**What is expected**
Scan the entries below for the word "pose". Copy out every line in which it occurs.

**Source data**
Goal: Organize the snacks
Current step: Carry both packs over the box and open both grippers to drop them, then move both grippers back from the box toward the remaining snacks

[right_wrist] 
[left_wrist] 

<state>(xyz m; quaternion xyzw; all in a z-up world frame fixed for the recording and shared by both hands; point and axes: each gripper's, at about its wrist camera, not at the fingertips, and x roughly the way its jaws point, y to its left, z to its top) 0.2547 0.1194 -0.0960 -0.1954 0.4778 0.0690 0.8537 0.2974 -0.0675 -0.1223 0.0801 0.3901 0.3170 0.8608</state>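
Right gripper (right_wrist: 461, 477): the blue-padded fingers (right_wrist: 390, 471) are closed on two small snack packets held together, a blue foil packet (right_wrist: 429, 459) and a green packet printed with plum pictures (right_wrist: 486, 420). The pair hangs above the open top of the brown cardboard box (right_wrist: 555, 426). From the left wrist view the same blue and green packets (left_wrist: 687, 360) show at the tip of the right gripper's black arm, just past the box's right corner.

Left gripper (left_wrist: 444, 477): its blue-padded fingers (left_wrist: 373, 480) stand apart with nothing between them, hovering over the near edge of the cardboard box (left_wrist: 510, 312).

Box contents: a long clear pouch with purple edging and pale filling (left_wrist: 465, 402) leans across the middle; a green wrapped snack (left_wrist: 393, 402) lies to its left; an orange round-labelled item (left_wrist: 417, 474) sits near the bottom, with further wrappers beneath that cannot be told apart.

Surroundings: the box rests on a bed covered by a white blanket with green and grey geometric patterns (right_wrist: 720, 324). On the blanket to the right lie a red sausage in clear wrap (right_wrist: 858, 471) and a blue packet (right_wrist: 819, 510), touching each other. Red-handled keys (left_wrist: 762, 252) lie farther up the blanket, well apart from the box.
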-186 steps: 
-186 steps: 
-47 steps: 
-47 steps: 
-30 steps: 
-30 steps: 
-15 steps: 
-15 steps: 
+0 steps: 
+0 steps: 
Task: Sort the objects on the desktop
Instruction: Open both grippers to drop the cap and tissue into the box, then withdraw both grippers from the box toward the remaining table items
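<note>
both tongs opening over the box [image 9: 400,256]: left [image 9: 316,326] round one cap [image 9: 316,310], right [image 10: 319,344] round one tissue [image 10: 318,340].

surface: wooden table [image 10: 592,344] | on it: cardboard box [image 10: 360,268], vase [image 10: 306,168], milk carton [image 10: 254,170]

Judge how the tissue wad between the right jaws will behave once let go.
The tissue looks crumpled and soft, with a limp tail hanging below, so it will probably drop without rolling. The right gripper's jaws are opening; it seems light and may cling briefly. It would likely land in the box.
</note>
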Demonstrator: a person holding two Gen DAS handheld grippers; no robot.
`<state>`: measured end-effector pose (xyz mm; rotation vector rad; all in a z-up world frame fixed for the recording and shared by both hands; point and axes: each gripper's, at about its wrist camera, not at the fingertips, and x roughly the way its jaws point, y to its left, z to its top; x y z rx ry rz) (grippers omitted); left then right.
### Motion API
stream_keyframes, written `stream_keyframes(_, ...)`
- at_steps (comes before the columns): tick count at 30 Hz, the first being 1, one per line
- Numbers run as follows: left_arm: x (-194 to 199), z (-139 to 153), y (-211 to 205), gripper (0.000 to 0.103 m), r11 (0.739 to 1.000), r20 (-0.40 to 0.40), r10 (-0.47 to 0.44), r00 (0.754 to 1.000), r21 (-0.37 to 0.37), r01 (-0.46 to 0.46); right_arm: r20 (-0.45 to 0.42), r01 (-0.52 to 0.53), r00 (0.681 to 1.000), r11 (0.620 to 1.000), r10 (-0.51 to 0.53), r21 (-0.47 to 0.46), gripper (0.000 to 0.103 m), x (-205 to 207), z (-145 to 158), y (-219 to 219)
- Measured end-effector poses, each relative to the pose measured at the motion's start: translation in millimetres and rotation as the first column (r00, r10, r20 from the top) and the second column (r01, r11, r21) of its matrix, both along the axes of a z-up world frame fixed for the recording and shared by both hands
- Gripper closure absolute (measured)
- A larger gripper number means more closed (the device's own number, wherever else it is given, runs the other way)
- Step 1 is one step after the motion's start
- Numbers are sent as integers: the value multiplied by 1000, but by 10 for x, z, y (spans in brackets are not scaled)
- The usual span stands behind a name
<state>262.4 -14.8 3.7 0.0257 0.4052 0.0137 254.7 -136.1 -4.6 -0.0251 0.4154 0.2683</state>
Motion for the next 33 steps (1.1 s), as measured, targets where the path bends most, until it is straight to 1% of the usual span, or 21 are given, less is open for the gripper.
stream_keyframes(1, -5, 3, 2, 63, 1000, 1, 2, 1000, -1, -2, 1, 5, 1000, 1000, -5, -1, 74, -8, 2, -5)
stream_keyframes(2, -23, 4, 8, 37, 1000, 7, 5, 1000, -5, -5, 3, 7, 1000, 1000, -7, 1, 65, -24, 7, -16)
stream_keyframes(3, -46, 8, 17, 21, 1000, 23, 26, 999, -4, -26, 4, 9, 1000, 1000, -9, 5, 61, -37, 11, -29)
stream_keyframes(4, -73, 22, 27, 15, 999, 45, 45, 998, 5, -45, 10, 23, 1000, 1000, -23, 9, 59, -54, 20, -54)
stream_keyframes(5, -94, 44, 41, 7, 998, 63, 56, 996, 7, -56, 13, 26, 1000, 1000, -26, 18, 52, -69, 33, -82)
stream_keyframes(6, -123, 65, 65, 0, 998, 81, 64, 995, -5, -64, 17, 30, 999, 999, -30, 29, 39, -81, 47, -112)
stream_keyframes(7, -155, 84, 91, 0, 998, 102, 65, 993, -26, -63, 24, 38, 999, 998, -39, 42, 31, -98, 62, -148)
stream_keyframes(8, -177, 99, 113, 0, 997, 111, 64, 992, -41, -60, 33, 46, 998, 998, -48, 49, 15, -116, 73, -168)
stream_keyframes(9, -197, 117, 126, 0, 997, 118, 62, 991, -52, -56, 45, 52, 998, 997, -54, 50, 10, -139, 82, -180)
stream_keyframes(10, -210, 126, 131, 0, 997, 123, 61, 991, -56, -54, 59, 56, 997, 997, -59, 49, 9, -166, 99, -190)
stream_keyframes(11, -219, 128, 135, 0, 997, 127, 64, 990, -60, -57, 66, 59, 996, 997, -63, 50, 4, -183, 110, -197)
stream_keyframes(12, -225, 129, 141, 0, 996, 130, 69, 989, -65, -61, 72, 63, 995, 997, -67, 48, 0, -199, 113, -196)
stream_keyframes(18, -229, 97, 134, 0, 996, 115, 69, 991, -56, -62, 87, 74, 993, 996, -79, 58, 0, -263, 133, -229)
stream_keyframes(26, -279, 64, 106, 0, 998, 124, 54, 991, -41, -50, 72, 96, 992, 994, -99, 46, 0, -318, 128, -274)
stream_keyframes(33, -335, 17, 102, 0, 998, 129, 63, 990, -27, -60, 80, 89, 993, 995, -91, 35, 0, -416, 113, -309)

**Task solution**
`<state>`: measured end-effector pose (xyz mm; rotation vector rad; all in a z-up world frame fixed for the recording and shared by both hands; point and axes: each gripper's, at about its wrist camera, not at the fingertips, and x roughly the way its jaws point, y to its left, z to its top; x y z rx ry rz) (grippers omitted); left then right.
- Measured end-effector poses, each relative to the pose measured at the motion's start: translation in millimetres and rotation as the first column (r00, r10, r20 from the top) and the second column (r01, r11, r21) of its matrix, both along the axes of a z-up world frame fixed for the recording and shared by both hands

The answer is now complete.